What lines in the data below mention the string "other"? Copy them out.

Data segment:

--- START ---

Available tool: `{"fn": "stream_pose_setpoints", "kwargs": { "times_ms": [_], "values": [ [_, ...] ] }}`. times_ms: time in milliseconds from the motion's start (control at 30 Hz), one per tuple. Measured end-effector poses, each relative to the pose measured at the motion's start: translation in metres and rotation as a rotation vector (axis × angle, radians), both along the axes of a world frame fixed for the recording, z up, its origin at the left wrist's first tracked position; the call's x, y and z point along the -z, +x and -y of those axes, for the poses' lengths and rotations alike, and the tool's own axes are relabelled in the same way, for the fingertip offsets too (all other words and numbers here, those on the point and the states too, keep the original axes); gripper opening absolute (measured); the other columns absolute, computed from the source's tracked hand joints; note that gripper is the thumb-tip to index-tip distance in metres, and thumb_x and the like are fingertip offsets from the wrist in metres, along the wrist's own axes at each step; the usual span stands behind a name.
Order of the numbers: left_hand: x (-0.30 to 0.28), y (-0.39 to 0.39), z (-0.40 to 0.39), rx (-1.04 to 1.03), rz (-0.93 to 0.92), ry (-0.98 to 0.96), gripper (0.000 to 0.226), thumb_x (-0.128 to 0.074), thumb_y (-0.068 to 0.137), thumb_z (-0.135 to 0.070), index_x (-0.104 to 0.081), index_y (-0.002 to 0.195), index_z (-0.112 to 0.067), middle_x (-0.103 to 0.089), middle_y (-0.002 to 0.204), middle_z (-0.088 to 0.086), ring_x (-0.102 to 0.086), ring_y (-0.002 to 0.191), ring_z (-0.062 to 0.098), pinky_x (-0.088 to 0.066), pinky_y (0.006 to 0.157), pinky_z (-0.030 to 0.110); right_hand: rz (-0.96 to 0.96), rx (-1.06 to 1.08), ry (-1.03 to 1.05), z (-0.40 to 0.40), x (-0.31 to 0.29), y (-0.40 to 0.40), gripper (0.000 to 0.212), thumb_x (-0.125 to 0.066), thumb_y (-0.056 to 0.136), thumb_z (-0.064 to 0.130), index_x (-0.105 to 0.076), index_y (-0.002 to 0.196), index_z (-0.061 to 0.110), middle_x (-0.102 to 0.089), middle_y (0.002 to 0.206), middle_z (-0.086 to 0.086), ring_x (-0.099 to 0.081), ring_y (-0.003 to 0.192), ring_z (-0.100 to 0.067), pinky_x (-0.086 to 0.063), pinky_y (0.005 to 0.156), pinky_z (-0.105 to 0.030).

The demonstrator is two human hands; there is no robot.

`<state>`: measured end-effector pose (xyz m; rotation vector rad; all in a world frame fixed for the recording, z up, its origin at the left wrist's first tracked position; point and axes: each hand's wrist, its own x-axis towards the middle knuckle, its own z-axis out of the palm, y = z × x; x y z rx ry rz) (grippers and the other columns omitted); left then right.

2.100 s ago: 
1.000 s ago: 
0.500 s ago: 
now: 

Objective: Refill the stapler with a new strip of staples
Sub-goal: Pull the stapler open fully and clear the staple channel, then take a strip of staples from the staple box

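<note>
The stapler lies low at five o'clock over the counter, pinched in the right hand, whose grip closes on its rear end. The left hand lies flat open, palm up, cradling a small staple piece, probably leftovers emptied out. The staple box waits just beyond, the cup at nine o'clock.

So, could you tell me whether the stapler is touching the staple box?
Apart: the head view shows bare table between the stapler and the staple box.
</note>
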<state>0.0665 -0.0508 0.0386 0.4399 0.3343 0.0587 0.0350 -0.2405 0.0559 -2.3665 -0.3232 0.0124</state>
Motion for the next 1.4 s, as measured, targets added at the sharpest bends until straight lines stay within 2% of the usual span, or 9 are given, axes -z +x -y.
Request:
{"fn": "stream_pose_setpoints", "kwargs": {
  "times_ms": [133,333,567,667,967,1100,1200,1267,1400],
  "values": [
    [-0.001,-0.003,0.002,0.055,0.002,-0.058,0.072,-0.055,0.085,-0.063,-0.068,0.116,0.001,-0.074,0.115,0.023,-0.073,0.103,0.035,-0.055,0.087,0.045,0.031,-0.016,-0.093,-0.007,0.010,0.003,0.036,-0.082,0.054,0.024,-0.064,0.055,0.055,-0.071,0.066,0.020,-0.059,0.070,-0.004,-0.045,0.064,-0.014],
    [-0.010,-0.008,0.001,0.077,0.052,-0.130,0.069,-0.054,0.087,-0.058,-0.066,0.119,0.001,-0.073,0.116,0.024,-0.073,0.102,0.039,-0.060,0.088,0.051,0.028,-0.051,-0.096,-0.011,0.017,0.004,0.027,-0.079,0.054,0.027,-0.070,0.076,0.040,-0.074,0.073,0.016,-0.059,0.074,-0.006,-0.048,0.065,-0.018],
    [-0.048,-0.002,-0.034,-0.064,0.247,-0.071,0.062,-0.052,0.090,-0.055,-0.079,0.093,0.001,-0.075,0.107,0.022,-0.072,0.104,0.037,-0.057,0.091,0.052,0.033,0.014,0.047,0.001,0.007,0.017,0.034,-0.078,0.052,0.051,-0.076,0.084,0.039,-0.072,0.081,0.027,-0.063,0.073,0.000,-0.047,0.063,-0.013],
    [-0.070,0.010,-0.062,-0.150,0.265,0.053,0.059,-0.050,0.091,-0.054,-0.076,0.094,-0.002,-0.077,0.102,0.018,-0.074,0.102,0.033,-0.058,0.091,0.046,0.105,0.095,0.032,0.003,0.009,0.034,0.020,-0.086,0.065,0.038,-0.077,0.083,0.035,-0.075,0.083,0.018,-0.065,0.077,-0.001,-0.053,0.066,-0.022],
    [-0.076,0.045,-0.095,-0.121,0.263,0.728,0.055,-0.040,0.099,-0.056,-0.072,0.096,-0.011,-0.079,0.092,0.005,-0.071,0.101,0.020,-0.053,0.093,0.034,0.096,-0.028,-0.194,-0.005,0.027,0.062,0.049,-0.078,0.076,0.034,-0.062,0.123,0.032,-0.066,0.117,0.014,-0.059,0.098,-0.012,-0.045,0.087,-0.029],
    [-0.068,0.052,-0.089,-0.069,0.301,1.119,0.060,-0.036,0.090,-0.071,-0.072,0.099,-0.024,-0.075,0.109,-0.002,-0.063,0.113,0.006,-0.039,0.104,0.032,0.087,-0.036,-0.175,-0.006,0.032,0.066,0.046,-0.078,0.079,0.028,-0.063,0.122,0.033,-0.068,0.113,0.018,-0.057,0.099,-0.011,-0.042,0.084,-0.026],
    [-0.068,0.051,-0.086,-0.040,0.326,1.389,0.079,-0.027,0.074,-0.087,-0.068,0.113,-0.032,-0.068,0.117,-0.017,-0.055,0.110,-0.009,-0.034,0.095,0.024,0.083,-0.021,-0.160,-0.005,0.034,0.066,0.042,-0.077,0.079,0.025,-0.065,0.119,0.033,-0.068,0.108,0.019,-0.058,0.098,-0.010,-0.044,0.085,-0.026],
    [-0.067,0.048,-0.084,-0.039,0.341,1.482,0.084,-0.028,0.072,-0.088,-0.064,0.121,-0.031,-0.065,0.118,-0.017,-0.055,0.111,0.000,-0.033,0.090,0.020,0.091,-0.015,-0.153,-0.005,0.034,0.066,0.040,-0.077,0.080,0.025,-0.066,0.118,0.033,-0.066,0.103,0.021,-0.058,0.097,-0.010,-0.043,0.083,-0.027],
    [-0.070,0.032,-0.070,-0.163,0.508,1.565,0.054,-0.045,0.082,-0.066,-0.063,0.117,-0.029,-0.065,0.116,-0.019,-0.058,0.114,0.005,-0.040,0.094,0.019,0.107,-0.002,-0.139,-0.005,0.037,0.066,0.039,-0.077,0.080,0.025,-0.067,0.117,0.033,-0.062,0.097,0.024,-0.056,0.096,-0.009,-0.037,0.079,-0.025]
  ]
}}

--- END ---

Result:
Available tool: `{"fn": "stream_pose_setpoints", "kwargs": { "times_ms": [_], "values": [ [_, ...] ] }}`. times_ms: time in milliseconds from the motion's start (control at 30 Hz), one per tuple. Measured end-effector poses, each relative to the pose measured at the motion's start: translation in metres and rotation as a rotation vector (axis × angle, radians), both along the axes of a world frame fixed for the recording, z up, its origin at the left wrist's first tracked position; the call's x, y and z point along the -z, +x and -y of those axes, for the poses' lengths and rotations alike, and the tool's own axes are relabelled in the same way, for the fingertip offsets too (all other words and numbers here, those on the point and the states too, keep the original axes); gripper opening absolute (measured); the other columns absolute, computed from the source's tracked hand joints; note that gripper is the thumb-tip to index-tip distance in metres, and thumb_x and the like are fingertip offsets from the wrist in metres, along the wrist's own axes at each step; the usual span stands behind a name.
`<state>`: measured end-effector pose (xyz m; rotation vector rad; all in a world frame fixed for the recording, z up, its origin at the left wrist's first tracked position; point and axes: each hand's wrist, its own x-axis towards the middle knuckle, its own z-axis out of the palm, y = z × x; x y z rx ry rz) (grippers and the other columns omitted); left then right.

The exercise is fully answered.